Records from a collection:

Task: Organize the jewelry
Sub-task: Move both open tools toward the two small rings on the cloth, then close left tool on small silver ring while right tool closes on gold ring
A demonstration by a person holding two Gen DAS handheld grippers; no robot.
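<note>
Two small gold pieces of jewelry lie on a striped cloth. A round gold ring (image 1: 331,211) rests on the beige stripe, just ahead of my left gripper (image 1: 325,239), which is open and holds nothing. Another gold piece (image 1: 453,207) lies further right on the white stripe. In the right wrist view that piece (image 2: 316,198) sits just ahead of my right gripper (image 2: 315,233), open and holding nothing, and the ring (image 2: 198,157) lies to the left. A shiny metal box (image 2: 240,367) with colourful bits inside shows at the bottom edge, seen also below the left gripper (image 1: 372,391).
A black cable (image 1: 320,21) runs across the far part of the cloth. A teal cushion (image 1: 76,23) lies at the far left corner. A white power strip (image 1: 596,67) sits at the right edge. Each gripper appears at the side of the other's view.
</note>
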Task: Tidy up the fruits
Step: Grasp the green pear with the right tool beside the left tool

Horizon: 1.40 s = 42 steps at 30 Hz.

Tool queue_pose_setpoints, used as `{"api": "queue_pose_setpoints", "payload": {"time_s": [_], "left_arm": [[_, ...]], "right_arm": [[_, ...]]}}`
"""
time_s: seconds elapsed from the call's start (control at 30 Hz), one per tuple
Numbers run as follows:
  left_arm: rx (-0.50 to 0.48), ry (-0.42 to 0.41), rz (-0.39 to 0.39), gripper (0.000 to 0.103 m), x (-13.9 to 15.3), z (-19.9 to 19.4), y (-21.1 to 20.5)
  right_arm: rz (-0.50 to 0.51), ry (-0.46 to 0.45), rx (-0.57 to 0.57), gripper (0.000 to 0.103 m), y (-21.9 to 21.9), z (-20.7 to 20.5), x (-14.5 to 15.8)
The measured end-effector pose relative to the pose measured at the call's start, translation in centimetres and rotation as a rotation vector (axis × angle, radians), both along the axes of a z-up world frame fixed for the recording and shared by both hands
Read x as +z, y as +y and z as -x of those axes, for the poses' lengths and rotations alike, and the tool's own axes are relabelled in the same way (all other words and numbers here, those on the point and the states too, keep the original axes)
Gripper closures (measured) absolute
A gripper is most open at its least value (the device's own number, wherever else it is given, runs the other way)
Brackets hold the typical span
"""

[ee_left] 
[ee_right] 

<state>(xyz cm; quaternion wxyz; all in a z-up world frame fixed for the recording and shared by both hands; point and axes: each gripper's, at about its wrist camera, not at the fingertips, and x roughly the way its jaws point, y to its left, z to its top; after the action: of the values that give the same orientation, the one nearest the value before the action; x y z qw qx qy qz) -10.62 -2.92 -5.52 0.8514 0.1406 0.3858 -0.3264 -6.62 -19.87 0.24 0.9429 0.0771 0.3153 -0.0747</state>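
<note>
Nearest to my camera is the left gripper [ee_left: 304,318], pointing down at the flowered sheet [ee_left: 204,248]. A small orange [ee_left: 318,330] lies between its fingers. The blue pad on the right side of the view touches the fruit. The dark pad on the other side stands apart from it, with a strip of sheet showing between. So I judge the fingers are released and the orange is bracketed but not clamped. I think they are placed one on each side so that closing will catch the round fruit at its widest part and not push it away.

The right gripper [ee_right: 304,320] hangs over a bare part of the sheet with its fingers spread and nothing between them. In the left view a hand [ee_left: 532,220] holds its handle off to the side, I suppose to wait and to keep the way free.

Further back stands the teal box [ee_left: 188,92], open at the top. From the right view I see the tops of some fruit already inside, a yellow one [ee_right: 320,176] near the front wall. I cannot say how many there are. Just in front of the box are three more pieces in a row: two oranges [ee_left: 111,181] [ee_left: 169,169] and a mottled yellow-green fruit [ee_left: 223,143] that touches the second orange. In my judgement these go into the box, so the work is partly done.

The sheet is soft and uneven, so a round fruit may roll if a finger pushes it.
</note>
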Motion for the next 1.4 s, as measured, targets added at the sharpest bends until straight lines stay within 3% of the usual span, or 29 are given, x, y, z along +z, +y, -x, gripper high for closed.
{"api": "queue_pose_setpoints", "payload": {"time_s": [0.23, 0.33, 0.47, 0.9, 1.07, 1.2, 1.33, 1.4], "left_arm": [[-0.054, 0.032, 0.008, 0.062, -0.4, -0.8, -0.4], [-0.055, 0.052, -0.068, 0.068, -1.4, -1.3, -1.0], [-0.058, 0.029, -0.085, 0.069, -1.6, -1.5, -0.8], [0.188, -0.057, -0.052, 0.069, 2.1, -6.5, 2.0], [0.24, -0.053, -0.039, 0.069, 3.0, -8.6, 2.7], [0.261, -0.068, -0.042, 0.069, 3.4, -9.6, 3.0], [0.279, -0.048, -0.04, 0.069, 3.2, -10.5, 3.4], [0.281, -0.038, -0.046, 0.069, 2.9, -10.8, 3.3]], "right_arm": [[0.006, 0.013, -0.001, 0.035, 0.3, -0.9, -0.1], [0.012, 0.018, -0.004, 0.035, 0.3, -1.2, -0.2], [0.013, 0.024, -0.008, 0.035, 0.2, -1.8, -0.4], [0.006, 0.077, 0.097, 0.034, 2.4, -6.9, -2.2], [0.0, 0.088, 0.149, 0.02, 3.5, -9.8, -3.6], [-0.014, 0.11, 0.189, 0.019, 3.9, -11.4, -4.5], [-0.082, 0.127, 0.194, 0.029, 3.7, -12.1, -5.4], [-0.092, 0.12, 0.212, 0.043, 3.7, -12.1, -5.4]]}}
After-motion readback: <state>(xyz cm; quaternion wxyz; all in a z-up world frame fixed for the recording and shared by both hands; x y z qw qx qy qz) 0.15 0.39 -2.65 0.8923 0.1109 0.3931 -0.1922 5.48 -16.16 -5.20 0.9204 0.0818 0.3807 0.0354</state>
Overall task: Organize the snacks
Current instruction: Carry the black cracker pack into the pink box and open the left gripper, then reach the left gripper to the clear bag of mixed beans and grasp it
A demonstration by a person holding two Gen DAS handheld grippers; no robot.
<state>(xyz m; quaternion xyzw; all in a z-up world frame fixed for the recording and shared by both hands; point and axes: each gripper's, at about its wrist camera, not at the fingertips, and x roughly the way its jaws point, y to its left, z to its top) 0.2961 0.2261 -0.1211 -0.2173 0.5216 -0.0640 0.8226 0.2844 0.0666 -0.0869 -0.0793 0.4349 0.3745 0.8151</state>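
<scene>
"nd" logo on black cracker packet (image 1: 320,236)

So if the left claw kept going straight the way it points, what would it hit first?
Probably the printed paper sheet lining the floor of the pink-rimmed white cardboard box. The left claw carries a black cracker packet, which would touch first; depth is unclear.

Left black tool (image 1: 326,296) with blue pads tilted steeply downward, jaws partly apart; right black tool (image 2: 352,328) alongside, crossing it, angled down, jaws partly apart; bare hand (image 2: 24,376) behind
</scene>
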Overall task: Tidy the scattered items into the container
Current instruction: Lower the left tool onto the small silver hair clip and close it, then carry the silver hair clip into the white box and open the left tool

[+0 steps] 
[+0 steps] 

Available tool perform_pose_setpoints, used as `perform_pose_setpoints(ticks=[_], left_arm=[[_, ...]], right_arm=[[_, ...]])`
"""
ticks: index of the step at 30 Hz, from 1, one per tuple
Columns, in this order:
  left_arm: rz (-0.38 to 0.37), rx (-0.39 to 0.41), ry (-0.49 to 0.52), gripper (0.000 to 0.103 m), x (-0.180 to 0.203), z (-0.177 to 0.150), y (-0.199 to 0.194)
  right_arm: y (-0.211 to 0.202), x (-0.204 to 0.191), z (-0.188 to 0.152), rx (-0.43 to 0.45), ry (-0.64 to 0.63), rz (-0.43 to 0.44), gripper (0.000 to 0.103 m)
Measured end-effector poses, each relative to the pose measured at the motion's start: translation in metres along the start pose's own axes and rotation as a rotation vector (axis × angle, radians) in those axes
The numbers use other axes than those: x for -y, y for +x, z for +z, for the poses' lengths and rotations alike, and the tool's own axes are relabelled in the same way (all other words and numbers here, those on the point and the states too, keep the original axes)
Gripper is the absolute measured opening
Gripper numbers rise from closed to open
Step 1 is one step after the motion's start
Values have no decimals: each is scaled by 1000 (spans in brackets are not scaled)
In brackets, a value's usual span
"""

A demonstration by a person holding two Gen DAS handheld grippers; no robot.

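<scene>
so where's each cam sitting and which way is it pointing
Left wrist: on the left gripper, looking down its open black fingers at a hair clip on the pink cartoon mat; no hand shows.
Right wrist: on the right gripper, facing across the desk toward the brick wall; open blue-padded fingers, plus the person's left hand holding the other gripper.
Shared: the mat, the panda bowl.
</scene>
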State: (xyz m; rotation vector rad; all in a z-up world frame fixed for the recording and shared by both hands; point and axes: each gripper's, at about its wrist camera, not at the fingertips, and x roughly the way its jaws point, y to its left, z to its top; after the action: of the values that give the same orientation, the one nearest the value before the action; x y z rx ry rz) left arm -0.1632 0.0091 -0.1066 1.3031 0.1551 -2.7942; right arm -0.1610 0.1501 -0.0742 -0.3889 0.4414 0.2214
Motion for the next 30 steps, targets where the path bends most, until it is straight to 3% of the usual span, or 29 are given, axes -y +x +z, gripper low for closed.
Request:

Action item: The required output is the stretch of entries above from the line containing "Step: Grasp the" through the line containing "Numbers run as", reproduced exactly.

Response for this exercise:
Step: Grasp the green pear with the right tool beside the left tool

Horizon: 1.40 s = 42 steps at 30 Hz.

Tool queue_pose_setpoints, used as `{"api": "queue_pose_setpoints", "payload": {"time_s": [_], "left_arm": [[_, ...]], "right_arm": [[_, ...]]}}`
"""
time_s: seconds elapsed from the call's start (control at 30 Hz), one per tuple
Numbers run as follows:

The output has been completed.